Like
many French directors, Laurent Cantet has always taken an interest
in thorny social issues. His last two movies, L’Emploi
du Temps (Time Out) and Ressources Humaines (Human Resources)
dealt with the effects of corporate layoffs on the lives of ordinary
people.
In his new
film, Vers le Sud (Heading South), Cantet has tackled a
very different issue: middle-aged white women from the north (in
this case, the United States and Canada) traveling south to Haiti
at the end of the 1970s in desperate search of love, affection and
(not least) sex, which they are unable to get from the men at home.
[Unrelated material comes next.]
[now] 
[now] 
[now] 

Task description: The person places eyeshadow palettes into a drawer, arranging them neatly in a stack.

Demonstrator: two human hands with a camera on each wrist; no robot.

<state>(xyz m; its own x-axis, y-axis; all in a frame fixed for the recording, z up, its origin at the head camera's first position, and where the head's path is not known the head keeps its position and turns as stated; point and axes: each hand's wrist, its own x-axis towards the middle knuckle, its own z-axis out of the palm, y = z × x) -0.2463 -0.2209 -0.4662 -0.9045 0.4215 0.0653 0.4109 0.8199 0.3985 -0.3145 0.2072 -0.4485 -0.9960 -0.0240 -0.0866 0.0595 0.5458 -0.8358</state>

While enjoying a vacation in a parasitical beach resort, they also
enjoy the tenderness and sexual attentions of young local men, paying
for their favors with petty cash and small gifts.
The film focuses
on a trio of women: Ellen (Charlotte Rampling), Brenda (Karen Young)
and Sue (Louise Portal). Ellen, the eldest at 55, is an older version
of Samantha in Sex in the City. She loudly and cynically
proclaims how much she enjoys sex and scorns emotional attachments.
The arrival of Brenda disrupts her carefully constructed holiday
setup, however. Brenda, who had an affair with Ellen’s handsome
young summertime lover Legba (the excellent Ménothy Cesar)
three years before, has been obsessed with him ever since.
At first dismayed
to find that Legba now “belongs” to Ellen, Brenda doesn’t
lose much time before moving in and recapturing him from her rival.
Sue, happy with her muscle-bound fisherman lover, acts as a friend
and mediator to both.
Beyond the
main story of sex, love and jealousy, the film also offers glimpses
of the horrors of everyday life in Haiti. We see the viciousness
of the Tonton Macoute thugs and the fear that keeps people from
reacting to it, and we learn that Legba’s ex-girlfriend has
been forced to become the mistress of a powerful colonel.
All these elements
brew up into an inevitable tropical storm with serious consequences.
While the film
struggles valiantly to get at psychological truths, it only partially
succeeds. Certain elements ring true, such as the revelation of
the falsity of Ellen’s cynicism, but the parallel turnabout
in Brenda’s character is just a bit too pat. And, while we
certainly get inside the heads of the three women – they even
tell their stories in documentary-like monologues – we never
learn what motivates the young men who sell themselves to these
women and seem to care about them. The money and gifts are obviously
one reason for this game of “soft” prostitution, but
is there more to it than that?
Cantet deserves
credit for dealing with this difficult subject without oversensationalizing
it and for making a film that’s enjoyable to watch, with almost
no yawn factors.
Rampling, by
the way, has come out of the coma she often seems to be in on the
screen, and is fairly plausible as Ellen.